Nadie sabe con certeza cuánto tardó Vucetich, posiblemente haya pasado horas observando las pequeñas grietas circulares. Posiblemente también haya pensado durante varios días en el surco de los cuellos de Ponciano, de 6 años, y Teresa, de 4, hasta que llegó a una hipótesis que conmocionó a todo el pueblo. No había sido el vecino. Los había matado la madre. Francisca Rojas se convertiría así en la primera condenada por la prueba de una huella dactilar, y en el testimonio de todo lo que se puede descubrir interpretando simplemente las delgadas líneas de nuestras manos.
***
¿Qué ver? Emilce Moler mira detenidamente la mancha de tinta. Alejandro Incháurregui había obtenido la huella de un expediente policial como parte de una investigación iniciada a raíz de la denuncia de los familiares de Gastón Gonçalves, secuestrado el 24 de marzo de 1976. Los padres de Gastón sabían que su mujer había dado a luz y estaban seguros de que el niño vivía en algún sitio. El primer paso entonces era determinar qué había pasado con la madre. Solo sabían que había huido tras el secuestro de Gastón.
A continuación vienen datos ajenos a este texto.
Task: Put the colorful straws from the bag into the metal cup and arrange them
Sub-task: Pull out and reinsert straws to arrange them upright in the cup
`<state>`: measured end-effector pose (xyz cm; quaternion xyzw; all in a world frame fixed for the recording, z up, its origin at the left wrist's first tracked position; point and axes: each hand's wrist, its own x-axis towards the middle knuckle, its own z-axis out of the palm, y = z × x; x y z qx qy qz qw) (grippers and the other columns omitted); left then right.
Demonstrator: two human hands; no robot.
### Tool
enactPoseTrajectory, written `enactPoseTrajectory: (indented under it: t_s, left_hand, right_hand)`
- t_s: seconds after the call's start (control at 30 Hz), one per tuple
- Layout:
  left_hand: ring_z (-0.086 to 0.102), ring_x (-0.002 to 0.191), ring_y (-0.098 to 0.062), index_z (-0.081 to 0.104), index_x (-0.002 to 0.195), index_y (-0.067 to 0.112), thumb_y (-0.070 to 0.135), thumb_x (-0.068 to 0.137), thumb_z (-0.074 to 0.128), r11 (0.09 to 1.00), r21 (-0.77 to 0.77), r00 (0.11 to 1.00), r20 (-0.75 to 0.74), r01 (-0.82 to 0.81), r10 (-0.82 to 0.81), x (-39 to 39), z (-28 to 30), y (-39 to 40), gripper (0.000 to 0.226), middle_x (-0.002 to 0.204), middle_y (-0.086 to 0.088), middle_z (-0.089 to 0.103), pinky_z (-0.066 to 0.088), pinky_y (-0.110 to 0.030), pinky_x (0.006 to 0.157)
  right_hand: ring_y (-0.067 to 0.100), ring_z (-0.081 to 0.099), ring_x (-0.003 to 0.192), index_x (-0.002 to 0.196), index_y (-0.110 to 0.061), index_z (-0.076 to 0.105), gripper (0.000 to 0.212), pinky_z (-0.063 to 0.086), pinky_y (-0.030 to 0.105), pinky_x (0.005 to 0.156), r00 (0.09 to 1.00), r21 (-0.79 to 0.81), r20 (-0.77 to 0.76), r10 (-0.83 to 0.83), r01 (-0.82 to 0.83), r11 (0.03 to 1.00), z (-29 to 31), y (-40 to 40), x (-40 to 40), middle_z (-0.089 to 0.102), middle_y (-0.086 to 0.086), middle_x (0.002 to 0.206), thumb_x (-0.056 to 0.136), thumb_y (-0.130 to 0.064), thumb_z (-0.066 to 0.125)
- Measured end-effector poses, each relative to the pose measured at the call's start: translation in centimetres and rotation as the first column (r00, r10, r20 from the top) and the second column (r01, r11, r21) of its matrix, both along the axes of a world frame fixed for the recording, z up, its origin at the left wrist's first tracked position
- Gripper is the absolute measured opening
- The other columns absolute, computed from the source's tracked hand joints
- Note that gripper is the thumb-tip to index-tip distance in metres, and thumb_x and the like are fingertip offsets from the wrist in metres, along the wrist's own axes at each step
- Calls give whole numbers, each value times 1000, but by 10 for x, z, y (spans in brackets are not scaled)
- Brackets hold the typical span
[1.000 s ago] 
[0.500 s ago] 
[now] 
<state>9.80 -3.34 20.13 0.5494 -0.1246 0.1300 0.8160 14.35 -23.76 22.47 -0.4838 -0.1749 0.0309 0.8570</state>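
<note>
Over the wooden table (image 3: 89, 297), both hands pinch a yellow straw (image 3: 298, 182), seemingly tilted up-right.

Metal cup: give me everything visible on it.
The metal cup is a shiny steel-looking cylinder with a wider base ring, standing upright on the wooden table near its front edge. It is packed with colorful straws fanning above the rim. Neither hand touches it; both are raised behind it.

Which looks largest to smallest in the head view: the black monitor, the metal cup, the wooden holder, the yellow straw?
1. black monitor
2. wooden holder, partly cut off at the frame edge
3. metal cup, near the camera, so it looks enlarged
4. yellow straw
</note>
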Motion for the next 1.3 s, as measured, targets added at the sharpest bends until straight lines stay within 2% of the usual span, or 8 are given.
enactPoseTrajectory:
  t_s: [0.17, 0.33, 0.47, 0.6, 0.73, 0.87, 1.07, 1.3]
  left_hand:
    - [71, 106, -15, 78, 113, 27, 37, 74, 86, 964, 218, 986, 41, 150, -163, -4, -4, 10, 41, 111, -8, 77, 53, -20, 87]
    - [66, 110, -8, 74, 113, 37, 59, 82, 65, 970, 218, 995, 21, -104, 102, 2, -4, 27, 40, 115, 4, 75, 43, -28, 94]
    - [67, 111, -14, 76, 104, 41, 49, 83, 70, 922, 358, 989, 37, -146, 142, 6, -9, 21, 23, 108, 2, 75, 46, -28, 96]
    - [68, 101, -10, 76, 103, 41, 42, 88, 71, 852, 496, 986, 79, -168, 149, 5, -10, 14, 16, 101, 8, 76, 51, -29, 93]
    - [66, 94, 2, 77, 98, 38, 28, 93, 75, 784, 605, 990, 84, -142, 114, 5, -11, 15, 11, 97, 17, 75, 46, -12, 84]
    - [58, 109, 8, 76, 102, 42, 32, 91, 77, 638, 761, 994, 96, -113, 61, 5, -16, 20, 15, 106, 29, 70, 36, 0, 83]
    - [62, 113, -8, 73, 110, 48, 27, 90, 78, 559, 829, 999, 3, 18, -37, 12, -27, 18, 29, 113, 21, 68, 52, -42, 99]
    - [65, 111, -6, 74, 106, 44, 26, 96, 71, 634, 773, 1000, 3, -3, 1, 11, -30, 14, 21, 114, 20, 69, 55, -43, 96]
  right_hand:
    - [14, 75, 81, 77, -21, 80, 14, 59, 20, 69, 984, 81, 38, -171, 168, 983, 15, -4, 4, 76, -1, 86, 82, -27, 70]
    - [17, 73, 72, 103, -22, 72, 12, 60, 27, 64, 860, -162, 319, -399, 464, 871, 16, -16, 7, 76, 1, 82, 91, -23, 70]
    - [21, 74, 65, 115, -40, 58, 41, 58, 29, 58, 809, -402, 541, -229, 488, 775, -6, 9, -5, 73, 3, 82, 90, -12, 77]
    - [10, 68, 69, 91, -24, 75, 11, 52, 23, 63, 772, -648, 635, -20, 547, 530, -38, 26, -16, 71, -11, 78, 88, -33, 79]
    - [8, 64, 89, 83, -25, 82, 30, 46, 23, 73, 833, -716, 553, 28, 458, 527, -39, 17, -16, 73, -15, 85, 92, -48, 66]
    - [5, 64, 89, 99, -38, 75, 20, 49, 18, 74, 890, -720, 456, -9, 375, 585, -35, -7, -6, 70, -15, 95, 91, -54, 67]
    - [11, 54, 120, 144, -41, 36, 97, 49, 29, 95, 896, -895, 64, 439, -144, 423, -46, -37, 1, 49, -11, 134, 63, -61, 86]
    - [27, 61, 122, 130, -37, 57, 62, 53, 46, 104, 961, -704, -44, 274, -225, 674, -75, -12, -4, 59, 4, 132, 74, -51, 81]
Fue así como Incháurregui llegó al expediente y fue así como el expediente llegó a manos de Emilce, que debía determinar si la huella en esos papeles administrativos, tomada de una joven abatida durante un tiroteo en la localidad bonaerense de San Nicolás, era la de Ana María Granada. Primero la había trabajado digitalmente, logrando aumentar varias veces su tamaño gracias a ecuaciones imposibles de entender. Sin embargo, una vez realizada esa tarea, apareció la pregunta. ¿Y ahora qué ver, cómo leer esas líneas para llegar a una conclusión tan certera? Y ahí pasó de vuelta. En esta historia que se puede contar como una suerte de trama borgeana, donde cada desenlace parece estar anticipado, el padre de Emilce resultó ser un policía retirado que había trabajado gran parte de su vida en el Departamento de Dactiloscopia.
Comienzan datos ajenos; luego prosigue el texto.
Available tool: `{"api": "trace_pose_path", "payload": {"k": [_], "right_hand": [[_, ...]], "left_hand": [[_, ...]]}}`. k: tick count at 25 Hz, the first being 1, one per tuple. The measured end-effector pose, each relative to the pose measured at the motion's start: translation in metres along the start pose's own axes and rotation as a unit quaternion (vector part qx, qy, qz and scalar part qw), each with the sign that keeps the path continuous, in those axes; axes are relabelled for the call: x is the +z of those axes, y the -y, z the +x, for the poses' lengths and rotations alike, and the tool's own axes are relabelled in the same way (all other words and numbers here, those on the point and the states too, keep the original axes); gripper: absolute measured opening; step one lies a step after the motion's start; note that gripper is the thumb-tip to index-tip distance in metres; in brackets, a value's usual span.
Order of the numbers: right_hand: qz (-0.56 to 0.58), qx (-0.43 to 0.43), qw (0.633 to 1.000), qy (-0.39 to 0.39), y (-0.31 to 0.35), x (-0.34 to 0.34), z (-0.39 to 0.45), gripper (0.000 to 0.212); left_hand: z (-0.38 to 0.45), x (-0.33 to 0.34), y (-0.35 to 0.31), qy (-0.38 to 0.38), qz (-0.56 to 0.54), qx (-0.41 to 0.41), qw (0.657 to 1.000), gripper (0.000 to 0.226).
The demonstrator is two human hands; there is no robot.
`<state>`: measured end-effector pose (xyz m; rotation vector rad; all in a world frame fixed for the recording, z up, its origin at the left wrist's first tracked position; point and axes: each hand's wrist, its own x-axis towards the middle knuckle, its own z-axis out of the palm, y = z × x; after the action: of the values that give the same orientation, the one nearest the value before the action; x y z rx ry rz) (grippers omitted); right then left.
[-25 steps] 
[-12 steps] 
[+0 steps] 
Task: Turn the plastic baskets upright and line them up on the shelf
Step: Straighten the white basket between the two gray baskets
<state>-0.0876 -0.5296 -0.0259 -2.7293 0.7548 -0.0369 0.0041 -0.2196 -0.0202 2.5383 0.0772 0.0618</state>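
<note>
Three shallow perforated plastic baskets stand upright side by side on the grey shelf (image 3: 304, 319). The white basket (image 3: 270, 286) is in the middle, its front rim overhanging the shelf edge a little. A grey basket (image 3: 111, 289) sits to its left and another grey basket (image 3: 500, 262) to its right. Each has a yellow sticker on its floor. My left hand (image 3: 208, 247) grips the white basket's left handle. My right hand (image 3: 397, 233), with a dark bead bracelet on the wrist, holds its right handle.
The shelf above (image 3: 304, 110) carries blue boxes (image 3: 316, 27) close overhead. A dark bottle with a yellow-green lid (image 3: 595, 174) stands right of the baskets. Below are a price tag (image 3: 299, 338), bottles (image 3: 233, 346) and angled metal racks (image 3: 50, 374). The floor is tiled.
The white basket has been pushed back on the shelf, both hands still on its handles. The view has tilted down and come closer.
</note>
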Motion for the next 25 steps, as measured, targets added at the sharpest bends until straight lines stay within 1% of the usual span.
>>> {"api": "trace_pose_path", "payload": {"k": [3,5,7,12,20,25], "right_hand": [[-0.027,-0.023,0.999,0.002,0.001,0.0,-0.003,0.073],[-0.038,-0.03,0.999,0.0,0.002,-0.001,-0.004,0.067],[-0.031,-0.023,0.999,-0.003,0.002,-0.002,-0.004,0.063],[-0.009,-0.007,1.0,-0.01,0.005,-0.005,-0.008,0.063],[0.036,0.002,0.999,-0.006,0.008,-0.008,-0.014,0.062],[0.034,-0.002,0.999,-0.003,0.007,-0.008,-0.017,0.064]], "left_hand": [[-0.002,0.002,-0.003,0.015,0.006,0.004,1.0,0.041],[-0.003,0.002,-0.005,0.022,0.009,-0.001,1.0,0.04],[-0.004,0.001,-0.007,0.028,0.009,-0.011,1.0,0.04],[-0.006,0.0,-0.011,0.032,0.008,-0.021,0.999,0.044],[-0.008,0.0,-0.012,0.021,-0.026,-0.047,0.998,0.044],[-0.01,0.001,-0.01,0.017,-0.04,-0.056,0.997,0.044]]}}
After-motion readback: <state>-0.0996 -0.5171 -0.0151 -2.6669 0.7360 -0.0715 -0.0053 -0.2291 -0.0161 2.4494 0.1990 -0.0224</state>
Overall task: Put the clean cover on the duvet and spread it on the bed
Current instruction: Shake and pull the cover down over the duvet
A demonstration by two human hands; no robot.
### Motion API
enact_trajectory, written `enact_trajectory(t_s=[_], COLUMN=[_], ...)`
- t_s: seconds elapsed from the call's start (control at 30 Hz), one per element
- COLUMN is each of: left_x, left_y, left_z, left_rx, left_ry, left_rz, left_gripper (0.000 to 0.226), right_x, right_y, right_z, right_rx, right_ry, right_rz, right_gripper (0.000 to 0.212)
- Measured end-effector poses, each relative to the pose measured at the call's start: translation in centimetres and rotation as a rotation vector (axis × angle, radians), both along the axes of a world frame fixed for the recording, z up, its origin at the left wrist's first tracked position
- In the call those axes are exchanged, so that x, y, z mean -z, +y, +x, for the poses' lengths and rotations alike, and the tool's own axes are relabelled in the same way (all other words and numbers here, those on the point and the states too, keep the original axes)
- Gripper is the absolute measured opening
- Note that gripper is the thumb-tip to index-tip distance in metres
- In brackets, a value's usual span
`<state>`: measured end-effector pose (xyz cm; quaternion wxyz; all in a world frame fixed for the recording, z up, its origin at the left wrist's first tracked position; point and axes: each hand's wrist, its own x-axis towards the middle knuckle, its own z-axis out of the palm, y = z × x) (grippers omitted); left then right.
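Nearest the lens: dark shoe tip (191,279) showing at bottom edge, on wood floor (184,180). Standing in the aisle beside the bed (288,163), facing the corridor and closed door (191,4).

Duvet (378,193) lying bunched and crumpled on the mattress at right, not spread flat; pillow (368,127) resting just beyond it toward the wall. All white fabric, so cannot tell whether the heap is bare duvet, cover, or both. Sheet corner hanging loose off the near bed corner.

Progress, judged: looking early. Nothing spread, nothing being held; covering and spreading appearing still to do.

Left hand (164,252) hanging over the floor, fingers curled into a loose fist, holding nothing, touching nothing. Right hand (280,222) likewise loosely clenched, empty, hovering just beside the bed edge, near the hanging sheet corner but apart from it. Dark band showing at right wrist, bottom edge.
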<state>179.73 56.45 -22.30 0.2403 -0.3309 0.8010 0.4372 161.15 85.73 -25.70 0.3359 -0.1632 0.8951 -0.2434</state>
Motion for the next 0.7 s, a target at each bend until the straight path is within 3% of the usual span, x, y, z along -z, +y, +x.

–Y ahí vino mi viejo a la oficina de la facultad. Claro, con sus 70 años no podía ver bien la pantalla de la computadora. Él tenía el ojo acostumbrado a ver chiquito. "Esto no se entiende nada, nena, es una porquería", me decía delante de todos los becarios –Emilce suelta una carcajada.
La huella recorrió entonces el camino exactamente inverso, y volvió a su tamaño, para que, con una imagen más definida, pudiera analizarla la mirada entrenada del padre.
El primer resultado, sin embargo, fue negativo. Pero la mamá de Gastón insistió. Las huellas eran de Any, aseguraba. "¿Y si las invertimos", se preguntaron entonces Emilce y su equipo. Y así lo hicieron, compararon las huellas izquierdas con la mano derecha de Ana María y la coincidencia fue exacta. Fue el primer paso para que Claudio, abandonado en un hospital tras el tiroteo de San Nicolás y entregado en adopción a los ocho meses, se reencontrara con su familia biológica en 1995.
Emilce lo recuerda, y sonríe.
–Qué paradoja, ¿no?
–¿Por qué?
Y entonces con la sonrisa, que ya le cubre toda la cara, dice:
–Me metí con la matemática para estar con los números, porque no quería saber nada de la realidad, y mirá dónde terminé.